Upon termination of employment, a participant may elect to receive a distribution equal to the value of the participant’s vested interest in their account in the form of a lump-sum amount, agreed upon installments, or a life annuity with or without a survivor option. Employees (other than 5% owners) who attain the age of 7012 years will not be required to commence minimum distributions until they terminate employment. Employees may elect withdrawals during employment subject to the terms described in the Plan document.

 

(2)

Summary of Significant Accounting Policies

The following are the significant accounting policies followed by the Plan:

 

  (a)

Basis of Accounting

The accompanying financial statements are prepared on the accrual basis of accounting.

 

  (b)

Use of Estimates

The preparation of financial statements in conformity with U.S. generally accepted accounting principles (GAAP) requires management to make estimates and assumptions that affect the reported amounts of assets and liabilities and changes therein, and disclosure of contingent assets and liabilities. Actual results could differ from those estimates.

 

  (c)

Investment Valuation and Income Recognition

Plan investments are stated at fair value. Shares of registered investment companies are valued at quoted market prices, which represent the net asset value of shares held by the Plan at year-end. Shares in the SAP ADR Stock Fund and the Vanguard Common Collective trusts are valued based on their underlying securities.

Purchases and sales of securities are recorded on a trade-date basis. Interest income is recorded on the accrual basis. Dividends are recorded on the ex-dividend date. Net appreciation/(depreciation) includes the Plan’s gains and losses on investments bought and sold as well as held during the year.

 

  (d)

Notes Receivable from Participants

Notes receivable from participants are measured at their unpaid principal balance plus any accrued but unpaid interest.
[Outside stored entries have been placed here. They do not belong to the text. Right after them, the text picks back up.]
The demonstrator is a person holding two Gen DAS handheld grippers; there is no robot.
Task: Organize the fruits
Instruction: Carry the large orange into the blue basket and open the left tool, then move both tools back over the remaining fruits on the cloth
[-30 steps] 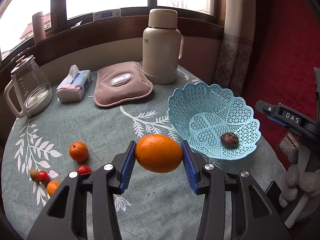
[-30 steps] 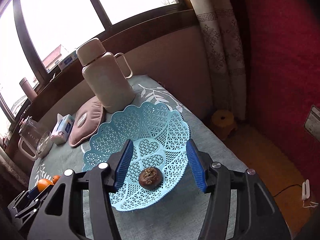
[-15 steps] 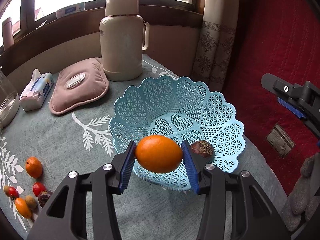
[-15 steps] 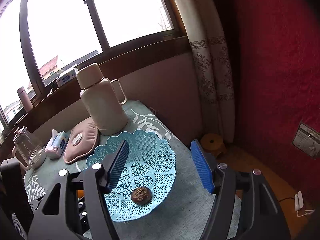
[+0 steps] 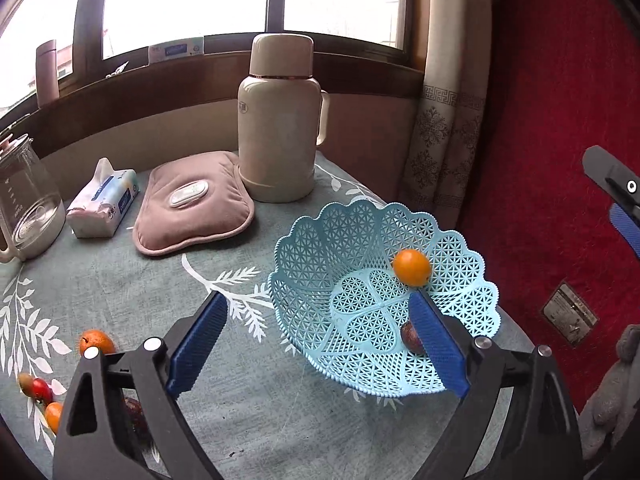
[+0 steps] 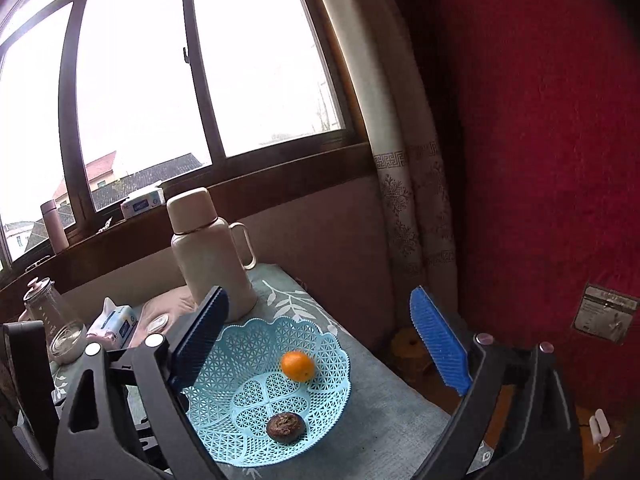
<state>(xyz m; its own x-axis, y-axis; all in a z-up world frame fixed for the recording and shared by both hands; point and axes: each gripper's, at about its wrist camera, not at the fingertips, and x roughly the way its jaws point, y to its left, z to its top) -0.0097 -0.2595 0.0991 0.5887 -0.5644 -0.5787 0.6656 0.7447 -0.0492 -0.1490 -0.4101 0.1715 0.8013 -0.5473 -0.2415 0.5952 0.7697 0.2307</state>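
Released a moment ago, the orange [image 5: 411,267] now lies inside the blue basket [image 5: 316,248] near its far wall, apart from the dark fruit [image 6: 286,426]. Left claw [image 5: 320,344] and right claw [image 6: 320,344] both gape apart, holding nothing.

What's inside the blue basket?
The blue basket holds an orange against its far wall and a dark wrinkly fruit near the front. In the left view, a gripper finger covers part of that dark fruit.
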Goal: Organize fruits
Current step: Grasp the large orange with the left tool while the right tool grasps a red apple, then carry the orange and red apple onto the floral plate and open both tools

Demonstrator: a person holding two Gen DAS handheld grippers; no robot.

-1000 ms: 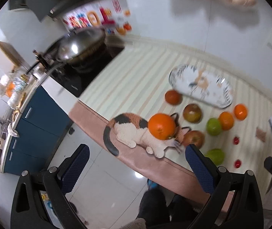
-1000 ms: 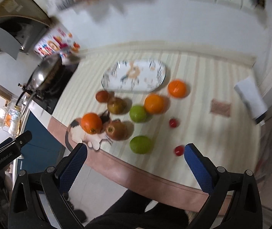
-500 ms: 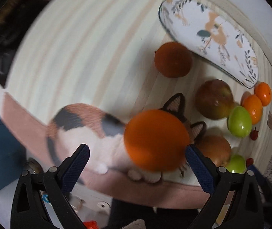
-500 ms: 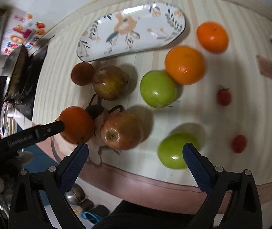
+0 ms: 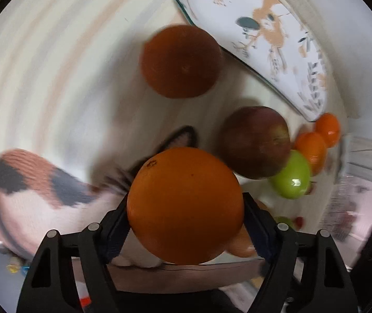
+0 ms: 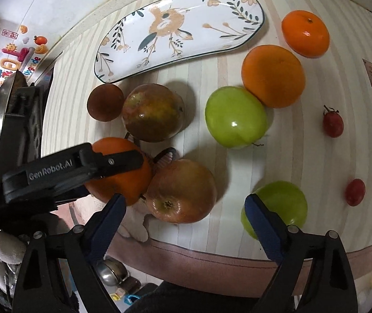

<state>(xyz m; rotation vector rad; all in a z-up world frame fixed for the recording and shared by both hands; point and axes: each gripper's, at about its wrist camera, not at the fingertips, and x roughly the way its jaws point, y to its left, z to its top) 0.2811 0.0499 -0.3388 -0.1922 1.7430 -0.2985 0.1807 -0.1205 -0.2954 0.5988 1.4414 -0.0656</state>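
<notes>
Two grippers close at once: the left gripper (image 5: pixel 186 224) narrows its jaws around the orange (image 5: pixel 186 206) at lower centre, pads seemingly at its sides, while the right gripper (image 6: pixel 184 210), still wide, straddles the red apple (image 6: pixel 182 191) just ahead.

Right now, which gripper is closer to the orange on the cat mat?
Left. The left gripper straddles the orange, jaws closing; the right gripper hovers beside it, above the red apple.
</notes>
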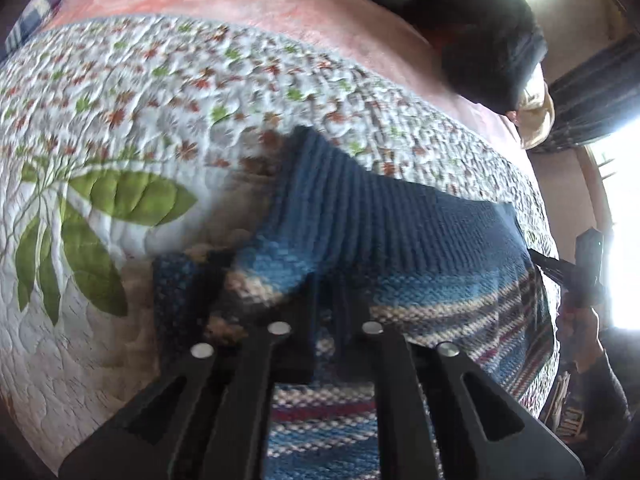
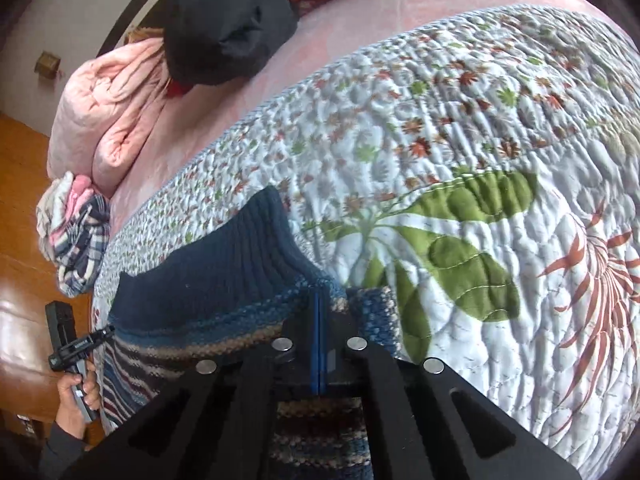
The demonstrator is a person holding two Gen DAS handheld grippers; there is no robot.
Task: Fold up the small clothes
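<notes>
Folding barely begun: both claws, left claw (image 1: pixel 325 312) and right claw (image 2: pixel 320 320), are pinched closed on the striped sweater (image 1: pixel 400 216), partly lifted off the bed (image 1: pixel 120 120).

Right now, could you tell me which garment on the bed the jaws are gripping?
The blue striped knit sweater on the quilt; the plaid bundle and dark garment lie untouched.

A bedroom in a home. A bed fills both views, spread with a white quilted bedspread (image 2: pixel 460 128) printed with green leaves and small red flowers, laid over a soft pink blanket (image 2: pixel 320 40). A bunched pale pink padded duvet (image 2: pixel 108 108) and a heap of checked and striped clothes (image 2: pixel 76 236) lie at its edge. Beside the bed runs a polished orange-brown wooden floor (image 2: pixel 20 160). Daylight glares through a window (image 1: pixel 624 220).
</notes>
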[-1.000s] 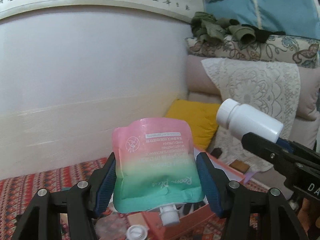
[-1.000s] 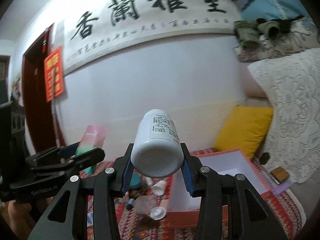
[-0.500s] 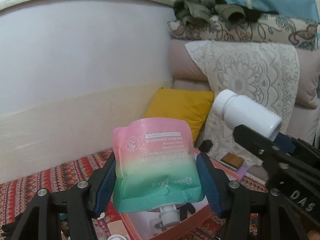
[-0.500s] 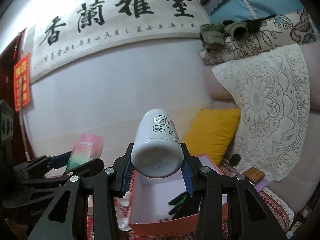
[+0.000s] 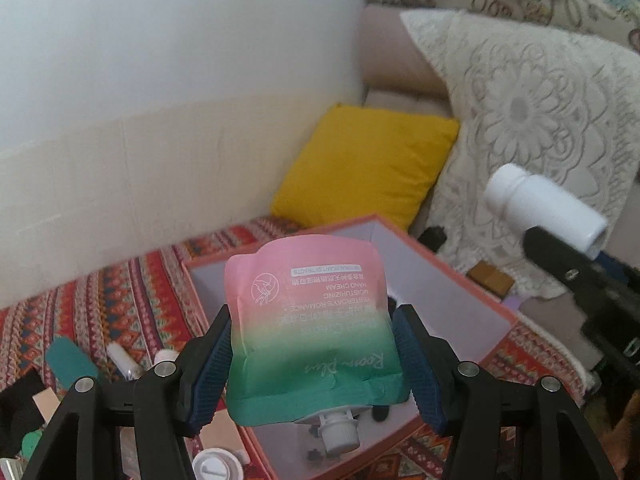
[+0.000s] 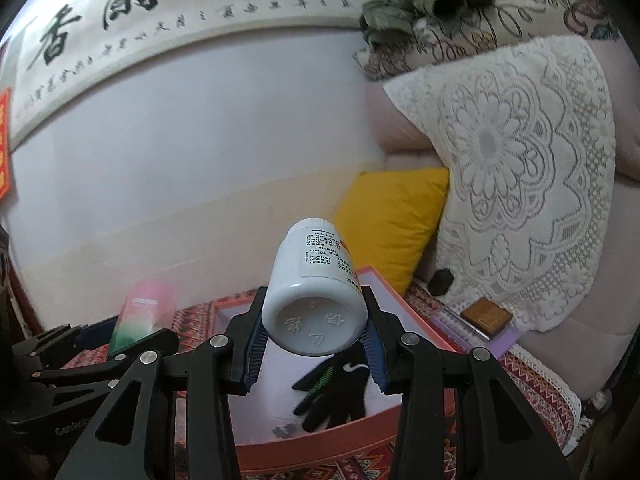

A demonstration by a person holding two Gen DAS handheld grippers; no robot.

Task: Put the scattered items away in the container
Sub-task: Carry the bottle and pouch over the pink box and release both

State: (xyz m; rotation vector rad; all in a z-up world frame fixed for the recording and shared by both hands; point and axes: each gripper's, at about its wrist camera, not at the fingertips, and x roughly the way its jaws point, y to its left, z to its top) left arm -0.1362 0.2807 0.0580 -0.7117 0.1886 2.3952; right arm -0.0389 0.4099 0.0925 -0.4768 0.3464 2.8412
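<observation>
Status: left gripper (image 5: 312, 356) clamps hand-cream pouch (image 5: 310, 332) | right gripper (image 6: 314, 342) clamps white bottle (image 6: 314, 292) | both over box (image 6: 320, 454), so 2 drops land inside

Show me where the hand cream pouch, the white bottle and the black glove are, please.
hand cream pouch (image 5: 308, 320): left wrist view, middle of its front.
white bottle (image 6: 316, 320): right wrist view, its round base.
black glove (image 6: 340, 384): right wrist view, its palm.

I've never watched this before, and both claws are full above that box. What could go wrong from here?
Two risks, I'd guess. The white bottle is round and smooth, gripped only at its base end, so it might slip or roll out. The hand cream pouch is soft and squeezed at its edges; it could buckle, or drop outside the orange box, where a black glove already lies.
</observation>
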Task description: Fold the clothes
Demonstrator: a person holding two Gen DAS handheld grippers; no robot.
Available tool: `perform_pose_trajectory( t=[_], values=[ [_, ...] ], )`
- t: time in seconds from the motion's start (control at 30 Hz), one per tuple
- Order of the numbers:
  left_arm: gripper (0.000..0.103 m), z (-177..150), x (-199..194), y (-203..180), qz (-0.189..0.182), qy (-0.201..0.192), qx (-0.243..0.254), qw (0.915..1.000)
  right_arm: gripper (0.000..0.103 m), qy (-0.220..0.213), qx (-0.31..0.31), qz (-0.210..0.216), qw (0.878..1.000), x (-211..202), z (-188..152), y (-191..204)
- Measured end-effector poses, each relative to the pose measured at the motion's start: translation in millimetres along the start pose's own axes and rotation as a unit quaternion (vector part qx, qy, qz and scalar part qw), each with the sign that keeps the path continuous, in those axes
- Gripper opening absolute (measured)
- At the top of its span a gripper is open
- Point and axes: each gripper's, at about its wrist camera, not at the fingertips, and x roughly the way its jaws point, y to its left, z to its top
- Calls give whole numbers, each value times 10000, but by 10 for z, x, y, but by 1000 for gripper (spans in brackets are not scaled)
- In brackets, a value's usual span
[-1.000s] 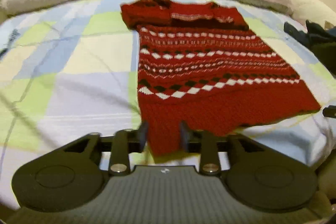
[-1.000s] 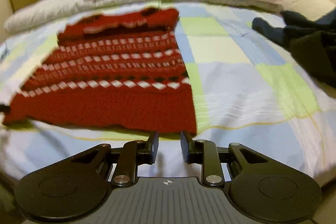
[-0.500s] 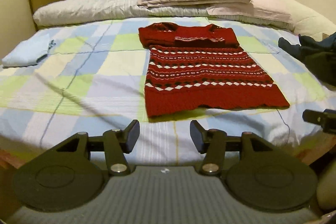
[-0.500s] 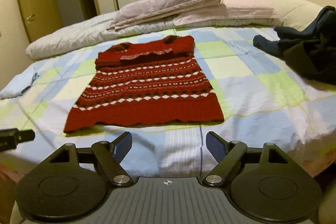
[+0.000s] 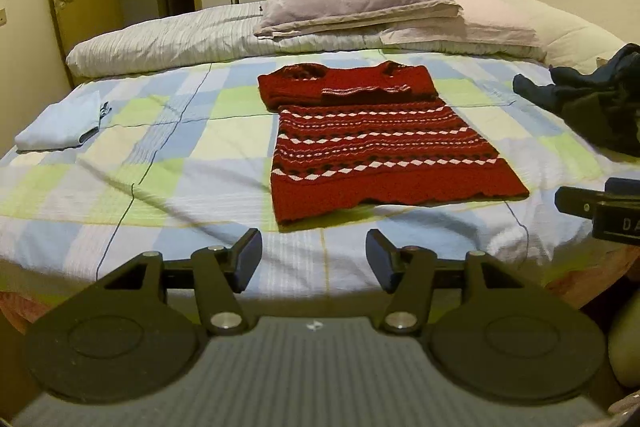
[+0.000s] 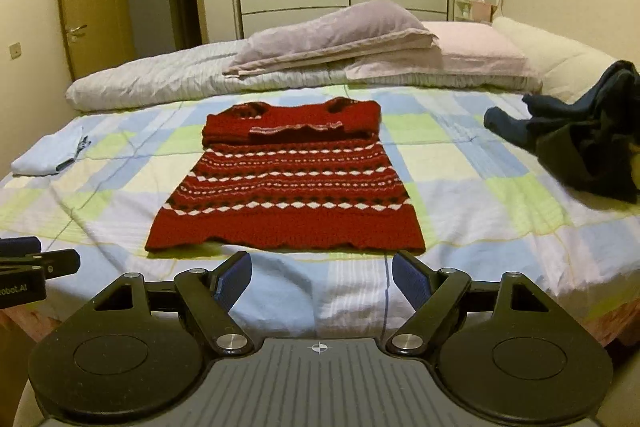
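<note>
A red knitted sweater (image 5: 380,143) with white and black diamond bands lies flat on the checked bed cover, its top part folded down over the chest. It also shows in the right wrist view (image 6: 292,183). My left gripper (image 5: 314,259) is open and empty, held back from the bed's near edge, short of the sweater's hem. My right gripper (image 6: 322,277) is open and empty, also back from the hem. The right gripper's tip shows at the right edge of the left wrist view (image 5: 600,207).
A folded light blue garment (image 5: 60,127) lies at the bed's left side. A heap of dark clothes (image 5: 592,107) lies at the right. Pillows (image 5: 360,3) and a rolled duvet (image 5: 168,43) lie along the far side. Wardrobe and door stand behind.
Both grippers have opened and let go of the sweater's hem, then drawn back from the bed. The sweater now lies flat and still.
</note>
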Motion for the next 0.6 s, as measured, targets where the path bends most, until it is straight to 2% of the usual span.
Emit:
perform_pose_trajectory(
  t=[0.6],
  values=[
    [56,-50,68,22,-84,135,15,9999,80,20,34,-2,10000,-9,-74,-76]
  ],
)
Interest income is recorded on the accrual basis. Delinquent notes receivable from a participant are reclassified as distributions based upon the terms of the Plan document.

 

  (e)

Payment of Benefits

Benefits are recorded when paid.

 

  (f)

Reclassifications

Certain amounts from the prior year have been reclassified to conform to the current year financial statement presentation.

 

 

(3)

Fair Value Measurements

Fair value (as described in FASB ASC Topic 820) is the price that would be received to sell an asset, or paid to transfer a liability, in an orderly transaction between market participants at the measurement date. Topic 820 establishes a framework for measuring fair value. It establishes a three-level hierarchy for fair value measurements based upon the transparency of inputs to the valuation of an asset or liability as of the measurement date.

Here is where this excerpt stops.